6.     Accelerate learning through network communities : NICs aim to breakdown silos of practice and research.  They enliven a belief that we can accomplish more together than even the best of use can accomplish alone.  A shared working theory, common measures, and communication mechanisms anchor collective problem-solving.  Organise as a NIC to innovate, test and spread effective practices sooner and faster.(p 172 – 173)

These principles are captured in Figure 1  The new improvement paradigm (Bryk et al p 186).  In this diagram the shaded boxes represent the new paradigm and the unshaded boxes represent where we have moved from.

Figure 1 The new improvement paradigm

What are the implications for school leaders and school research champions?

Bryk et al argue that putting what would appear to be relatively simple ideas into practice will be potentially more challenging than expected.  Bryk et al go onto highlight a number of areas where network initiation teams may struggle, and which are likely to cause very similar challenges for school research leads.

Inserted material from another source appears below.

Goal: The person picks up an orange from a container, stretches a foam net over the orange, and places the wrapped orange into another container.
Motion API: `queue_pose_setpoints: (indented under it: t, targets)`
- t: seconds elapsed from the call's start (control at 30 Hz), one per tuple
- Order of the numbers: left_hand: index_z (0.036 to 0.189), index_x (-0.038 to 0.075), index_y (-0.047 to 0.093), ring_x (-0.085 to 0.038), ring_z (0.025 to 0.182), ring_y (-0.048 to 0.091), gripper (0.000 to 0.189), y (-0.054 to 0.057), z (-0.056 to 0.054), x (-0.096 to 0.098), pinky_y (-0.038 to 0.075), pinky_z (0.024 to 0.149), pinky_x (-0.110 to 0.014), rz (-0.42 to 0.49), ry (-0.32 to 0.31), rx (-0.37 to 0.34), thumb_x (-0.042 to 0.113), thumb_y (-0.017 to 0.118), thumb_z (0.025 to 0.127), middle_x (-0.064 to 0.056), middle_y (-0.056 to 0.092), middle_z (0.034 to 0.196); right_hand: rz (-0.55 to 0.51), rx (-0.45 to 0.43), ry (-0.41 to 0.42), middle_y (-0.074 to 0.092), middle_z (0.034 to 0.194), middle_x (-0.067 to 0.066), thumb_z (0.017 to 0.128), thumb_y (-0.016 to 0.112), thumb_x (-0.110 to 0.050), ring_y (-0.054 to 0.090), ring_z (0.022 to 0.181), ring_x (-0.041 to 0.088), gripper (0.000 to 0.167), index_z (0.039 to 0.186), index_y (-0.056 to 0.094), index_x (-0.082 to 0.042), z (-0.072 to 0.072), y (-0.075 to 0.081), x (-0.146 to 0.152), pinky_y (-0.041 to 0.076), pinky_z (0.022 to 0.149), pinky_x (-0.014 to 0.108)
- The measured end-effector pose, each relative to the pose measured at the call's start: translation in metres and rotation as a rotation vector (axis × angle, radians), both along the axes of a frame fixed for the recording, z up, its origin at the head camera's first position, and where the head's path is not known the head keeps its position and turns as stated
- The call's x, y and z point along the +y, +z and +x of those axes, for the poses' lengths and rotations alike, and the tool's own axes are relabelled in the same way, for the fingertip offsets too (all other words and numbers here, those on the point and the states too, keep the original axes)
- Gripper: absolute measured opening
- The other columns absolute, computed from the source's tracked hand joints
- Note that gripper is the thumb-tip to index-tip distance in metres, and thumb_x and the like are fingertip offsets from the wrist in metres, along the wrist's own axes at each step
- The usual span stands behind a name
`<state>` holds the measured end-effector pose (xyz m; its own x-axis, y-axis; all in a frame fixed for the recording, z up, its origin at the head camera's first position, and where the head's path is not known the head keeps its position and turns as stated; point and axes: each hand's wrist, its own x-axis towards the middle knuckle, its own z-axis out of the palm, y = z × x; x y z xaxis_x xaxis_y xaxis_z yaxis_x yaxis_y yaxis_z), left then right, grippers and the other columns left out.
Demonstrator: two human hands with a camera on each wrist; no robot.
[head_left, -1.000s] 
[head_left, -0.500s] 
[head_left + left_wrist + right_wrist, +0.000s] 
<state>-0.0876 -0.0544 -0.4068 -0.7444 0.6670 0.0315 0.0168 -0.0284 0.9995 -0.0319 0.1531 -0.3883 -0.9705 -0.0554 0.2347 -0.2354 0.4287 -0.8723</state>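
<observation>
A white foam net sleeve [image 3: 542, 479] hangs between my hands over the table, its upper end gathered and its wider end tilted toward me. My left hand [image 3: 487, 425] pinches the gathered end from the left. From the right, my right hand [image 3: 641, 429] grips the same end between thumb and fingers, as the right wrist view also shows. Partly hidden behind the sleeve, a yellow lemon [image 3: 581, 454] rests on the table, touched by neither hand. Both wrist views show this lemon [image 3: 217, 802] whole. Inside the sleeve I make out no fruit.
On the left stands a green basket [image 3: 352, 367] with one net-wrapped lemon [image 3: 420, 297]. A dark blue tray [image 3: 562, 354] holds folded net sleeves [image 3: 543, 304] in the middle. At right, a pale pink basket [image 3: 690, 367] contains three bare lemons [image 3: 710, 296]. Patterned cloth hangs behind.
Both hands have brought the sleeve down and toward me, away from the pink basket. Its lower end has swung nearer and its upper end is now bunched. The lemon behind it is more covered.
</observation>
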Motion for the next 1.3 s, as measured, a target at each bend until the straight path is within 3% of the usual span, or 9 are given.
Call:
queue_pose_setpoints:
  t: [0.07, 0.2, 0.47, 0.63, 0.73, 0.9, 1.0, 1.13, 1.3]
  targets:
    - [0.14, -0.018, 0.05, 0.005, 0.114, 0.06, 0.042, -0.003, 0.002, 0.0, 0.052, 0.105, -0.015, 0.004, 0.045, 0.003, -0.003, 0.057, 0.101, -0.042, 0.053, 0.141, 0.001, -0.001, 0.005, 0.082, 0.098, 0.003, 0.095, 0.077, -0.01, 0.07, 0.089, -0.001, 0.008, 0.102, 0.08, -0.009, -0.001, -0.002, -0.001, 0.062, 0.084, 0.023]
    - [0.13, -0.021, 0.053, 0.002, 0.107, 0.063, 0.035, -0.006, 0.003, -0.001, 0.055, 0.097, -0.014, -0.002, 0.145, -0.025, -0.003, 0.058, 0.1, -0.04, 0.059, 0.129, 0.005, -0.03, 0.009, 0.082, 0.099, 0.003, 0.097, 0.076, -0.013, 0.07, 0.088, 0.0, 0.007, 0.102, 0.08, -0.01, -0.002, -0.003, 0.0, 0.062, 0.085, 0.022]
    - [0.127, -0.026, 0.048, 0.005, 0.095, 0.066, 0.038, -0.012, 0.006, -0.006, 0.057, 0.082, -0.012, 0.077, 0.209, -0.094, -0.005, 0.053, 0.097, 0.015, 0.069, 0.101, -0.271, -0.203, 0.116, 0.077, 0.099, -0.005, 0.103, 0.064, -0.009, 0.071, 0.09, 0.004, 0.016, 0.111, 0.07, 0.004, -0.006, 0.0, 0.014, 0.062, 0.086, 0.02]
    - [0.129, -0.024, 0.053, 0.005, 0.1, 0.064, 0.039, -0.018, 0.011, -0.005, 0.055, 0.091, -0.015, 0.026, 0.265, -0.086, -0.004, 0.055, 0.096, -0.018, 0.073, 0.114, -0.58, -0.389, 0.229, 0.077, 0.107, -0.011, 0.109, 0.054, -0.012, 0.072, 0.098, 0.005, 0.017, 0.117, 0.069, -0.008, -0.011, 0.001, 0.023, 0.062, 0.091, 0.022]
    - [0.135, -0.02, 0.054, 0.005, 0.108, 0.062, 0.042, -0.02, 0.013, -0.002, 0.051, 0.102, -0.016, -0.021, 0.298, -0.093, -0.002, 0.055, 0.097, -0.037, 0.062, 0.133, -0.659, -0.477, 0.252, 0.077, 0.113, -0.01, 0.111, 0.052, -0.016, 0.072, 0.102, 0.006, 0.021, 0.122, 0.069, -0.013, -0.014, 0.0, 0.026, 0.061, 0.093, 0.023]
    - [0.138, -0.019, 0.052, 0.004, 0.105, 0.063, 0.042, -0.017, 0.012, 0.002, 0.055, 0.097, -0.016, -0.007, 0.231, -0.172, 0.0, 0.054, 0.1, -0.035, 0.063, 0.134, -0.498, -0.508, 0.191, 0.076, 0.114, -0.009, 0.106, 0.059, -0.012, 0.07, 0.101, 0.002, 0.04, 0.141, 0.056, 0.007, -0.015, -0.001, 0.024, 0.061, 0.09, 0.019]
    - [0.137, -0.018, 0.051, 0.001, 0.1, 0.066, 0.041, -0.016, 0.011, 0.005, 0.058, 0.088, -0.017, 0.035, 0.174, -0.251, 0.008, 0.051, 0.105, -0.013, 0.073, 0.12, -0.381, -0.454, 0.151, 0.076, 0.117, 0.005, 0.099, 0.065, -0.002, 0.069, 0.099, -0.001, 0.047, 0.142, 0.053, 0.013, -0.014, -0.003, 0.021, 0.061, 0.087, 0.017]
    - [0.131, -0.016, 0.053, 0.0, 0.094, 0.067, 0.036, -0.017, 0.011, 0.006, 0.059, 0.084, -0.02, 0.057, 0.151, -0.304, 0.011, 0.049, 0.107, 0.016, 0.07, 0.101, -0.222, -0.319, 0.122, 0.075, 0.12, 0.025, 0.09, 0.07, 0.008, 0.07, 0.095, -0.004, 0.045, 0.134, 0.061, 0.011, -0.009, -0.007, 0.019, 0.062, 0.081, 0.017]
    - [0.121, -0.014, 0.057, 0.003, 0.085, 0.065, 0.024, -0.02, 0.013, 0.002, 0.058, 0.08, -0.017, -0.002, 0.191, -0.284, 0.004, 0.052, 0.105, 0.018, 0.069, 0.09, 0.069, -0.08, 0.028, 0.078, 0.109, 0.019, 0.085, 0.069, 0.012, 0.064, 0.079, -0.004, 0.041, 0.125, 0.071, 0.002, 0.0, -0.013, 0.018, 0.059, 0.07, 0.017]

Starting well – make sure you take time to understand the school you are operating in.  What are the fundamental causes of the problems that the school  is facing.  Avoid making assumptions about what the problem is, or identifying solutions before you have diagnosed the problem.  It is also essential to spend time trying to identify the aim of what you are trying to achieve and the desired outputs and outcomes.

Starting Smaller, Learning Fast, and Aiming for Quality at Scale – make sure you start small with pilot groups (though make sure these groups are typical of both pupils and staff).  Make sure you put in place systematic processes to generate learning from the pilot scheme.  Find partners – be it within the school or outside the school – to address the challenges you face, as Bryk et al state – shared challenges may lead to faster learning.

Failure Are a Treasure: Really?  Things going wrong through mistakes being made are almost inevitable when working in a system as complex as a school.  Birkenshaw and Haas (2016) argues to that to make the most failure it is important that schools go through a three stage process; first, learning from every failure; second, share the learning from each failure; third, review the pattern of failure.  And to do this, it is necessary to put structures in place which are fast, frequent and forward looking.

And some final words

The field of Improvement Science potentially provides a different way of thinking about the role of the school research champion, with an emphasis on supporting quick tests of change, and which are subject to iterative on-going development.  Most importantly, there is an unrelenting focus on improving the day to day work of teachers in classrooms, in order to bring about improved outcomes for both pupils and colleagues  


BIRKINSHAW, J. & HAAS, M. 2016. Increase your return on failure. Harvard business review, 94, 88-93.

BRYK, A. S., GOMEZ, L. M., GRUNOW, A. & LEMAHIEU, P. G. 2015. Learning to improve: How America's schools can get better at getting better.